### Records supplied

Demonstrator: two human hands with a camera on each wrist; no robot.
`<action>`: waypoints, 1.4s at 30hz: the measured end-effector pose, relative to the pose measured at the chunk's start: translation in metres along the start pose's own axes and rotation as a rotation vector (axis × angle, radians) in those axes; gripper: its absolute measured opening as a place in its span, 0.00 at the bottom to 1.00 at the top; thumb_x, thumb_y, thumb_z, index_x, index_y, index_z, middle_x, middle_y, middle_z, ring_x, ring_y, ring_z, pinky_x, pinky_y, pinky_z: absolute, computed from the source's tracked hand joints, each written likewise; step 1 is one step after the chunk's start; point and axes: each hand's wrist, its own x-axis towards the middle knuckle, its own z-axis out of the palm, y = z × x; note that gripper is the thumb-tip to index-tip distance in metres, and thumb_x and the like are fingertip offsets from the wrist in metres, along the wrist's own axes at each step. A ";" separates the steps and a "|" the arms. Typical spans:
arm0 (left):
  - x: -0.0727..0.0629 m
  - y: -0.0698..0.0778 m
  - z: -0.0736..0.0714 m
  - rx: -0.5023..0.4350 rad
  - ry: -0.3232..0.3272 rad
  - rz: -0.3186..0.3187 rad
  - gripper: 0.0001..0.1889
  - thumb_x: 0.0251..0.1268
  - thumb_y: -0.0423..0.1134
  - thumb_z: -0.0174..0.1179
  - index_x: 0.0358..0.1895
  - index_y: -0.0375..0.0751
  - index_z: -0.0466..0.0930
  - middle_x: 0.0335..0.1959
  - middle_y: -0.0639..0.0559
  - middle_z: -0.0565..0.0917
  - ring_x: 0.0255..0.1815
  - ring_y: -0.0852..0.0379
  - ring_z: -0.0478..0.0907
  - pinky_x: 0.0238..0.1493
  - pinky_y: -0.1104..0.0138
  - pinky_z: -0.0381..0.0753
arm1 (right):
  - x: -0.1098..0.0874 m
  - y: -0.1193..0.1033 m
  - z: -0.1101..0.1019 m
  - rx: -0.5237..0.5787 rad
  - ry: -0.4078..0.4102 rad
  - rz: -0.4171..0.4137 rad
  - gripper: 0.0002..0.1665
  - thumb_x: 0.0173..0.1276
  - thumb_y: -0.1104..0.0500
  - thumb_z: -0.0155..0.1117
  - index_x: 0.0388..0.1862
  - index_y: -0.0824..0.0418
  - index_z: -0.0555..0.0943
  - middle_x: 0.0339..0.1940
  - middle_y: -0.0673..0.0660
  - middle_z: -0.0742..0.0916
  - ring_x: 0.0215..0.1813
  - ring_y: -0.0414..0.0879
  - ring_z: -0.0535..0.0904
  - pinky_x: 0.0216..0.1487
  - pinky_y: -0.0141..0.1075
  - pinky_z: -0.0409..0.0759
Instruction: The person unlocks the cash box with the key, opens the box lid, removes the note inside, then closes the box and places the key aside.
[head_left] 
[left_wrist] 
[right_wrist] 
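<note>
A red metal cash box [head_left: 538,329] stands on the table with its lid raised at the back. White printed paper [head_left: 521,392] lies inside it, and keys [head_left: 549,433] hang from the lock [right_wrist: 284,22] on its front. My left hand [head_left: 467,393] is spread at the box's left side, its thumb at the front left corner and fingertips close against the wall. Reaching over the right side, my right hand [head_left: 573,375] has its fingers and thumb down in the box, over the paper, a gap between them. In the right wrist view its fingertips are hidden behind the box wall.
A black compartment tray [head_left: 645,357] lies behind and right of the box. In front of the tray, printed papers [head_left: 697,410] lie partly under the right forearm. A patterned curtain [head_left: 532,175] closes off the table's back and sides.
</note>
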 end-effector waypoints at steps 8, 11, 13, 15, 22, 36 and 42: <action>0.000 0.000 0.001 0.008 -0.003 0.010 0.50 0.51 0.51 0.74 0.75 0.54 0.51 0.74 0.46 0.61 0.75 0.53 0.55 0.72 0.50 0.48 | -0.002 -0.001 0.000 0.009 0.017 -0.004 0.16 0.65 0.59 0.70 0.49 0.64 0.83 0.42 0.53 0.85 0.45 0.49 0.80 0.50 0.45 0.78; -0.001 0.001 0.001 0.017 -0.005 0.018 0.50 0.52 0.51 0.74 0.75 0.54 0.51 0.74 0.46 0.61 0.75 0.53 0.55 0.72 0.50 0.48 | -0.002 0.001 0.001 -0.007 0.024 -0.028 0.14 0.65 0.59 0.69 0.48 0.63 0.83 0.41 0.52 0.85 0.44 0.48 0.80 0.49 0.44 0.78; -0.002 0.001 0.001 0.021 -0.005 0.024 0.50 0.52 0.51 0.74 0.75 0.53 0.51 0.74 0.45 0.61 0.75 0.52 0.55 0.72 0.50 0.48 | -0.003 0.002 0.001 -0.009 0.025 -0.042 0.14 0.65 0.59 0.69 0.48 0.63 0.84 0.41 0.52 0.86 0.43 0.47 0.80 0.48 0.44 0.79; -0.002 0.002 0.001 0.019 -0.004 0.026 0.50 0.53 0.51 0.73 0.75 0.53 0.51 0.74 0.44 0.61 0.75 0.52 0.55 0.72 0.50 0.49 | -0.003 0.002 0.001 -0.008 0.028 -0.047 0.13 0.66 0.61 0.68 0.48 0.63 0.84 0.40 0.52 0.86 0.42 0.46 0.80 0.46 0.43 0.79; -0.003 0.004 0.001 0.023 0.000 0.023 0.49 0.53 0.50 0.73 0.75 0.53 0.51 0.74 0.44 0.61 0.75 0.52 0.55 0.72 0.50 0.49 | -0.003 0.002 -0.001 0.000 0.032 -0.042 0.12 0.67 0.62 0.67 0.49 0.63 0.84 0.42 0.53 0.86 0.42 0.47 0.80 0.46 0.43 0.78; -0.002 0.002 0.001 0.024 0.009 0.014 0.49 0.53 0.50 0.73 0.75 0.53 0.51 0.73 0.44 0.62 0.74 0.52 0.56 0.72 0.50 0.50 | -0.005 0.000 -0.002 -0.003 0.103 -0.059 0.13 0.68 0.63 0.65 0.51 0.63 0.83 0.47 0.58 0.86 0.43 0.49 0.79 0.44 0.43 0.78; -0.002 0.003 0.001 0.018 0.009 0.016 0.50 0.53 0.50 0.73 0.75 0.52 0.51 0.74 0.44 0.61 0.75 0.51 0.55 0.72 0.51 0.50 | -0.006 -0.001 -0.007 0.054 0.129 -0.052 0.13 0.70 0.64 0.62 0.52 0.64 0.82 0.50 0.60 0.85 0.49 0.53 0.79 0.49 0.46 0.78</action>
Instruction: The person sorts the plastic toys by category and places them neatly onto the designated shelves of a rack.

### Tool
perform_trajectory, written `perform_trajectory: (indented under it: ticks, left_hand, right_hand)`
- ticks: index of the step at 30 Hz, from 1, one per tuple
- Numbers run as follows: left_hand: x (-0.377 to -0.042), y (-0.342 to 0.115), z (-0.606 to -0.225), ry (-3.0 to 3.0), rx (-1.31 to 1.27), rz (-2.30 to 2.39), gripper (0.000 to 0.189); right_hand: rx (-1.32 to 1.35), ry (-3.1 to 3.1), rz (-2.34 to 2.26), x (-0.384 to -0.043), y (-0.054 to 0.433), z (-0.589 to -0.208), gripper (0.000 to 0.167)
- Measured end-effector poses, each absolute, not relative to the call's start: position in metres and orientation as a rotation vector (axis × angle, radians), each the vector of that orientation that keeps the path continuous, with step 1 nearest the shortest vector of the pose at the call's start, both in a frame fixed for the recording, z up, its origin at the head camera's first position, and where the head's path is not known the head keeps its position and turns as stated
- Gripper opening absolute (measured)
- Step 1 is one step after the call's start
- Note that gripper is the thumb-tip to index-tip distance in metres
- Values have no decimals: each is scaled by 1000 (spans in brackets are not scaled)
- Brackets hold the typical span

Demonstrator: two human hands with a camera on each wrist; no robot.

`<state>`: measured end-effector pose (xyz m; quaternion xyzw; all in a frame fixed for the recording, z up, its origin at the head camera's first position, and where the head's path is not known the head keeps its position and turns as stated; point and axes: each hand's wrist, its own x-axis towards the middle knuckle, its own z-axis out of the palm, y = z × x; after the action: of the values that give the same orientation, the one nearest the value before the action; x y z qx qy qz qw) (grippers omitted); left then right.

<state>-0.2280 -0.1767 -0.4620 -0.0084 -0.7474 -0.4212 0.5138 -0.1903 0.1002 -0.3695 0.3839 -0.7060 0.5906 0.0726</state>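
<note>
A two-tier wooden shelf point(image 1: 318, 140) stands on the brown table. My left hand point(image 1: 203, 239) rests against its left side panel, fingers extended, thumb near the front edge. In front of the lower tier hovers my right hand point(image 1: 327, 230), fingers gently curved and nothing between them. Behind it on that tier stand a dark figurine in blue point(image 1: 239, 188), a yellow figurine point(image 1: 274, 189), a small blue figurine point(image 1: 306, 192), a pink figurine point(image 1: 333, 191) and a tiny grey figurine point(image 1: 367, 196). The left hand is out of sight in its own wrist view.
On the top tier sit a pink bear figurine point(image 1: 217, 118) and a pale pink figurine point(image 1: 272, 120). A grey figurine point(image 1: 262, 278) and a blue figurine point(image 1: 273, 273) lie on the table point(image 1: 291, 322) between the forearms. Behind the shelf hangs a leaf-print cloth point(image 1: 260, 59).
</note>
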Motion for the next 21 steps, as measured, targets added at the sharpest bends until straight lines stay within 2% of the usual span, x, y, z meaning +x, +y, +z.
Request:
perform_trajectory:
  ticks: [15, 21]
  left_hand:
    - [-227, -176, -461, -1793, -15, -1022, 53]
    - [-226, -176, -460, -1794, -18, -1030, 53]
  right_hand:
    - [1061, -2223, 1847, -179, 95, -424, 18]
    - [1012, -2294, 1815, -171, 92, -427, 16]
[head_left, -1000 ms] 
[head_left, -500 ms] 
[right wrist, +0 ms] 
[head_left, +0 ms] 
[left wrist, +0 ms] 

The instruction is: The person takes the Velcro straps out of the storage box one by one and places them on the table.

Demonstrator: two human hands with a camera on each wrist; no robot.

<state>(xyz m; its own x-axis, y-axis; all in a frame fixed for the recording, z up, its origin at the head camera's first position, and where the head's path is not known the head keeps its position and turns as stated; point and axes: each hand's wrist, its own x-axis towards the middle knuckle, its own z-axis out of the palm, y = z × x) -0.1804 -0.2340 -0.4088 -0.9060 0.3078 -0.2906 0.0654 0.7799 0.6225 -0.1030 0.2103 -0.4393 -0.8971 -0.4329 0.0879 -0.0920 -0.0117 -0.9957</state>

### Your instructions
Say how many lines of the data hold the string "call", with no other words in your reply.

### Result
2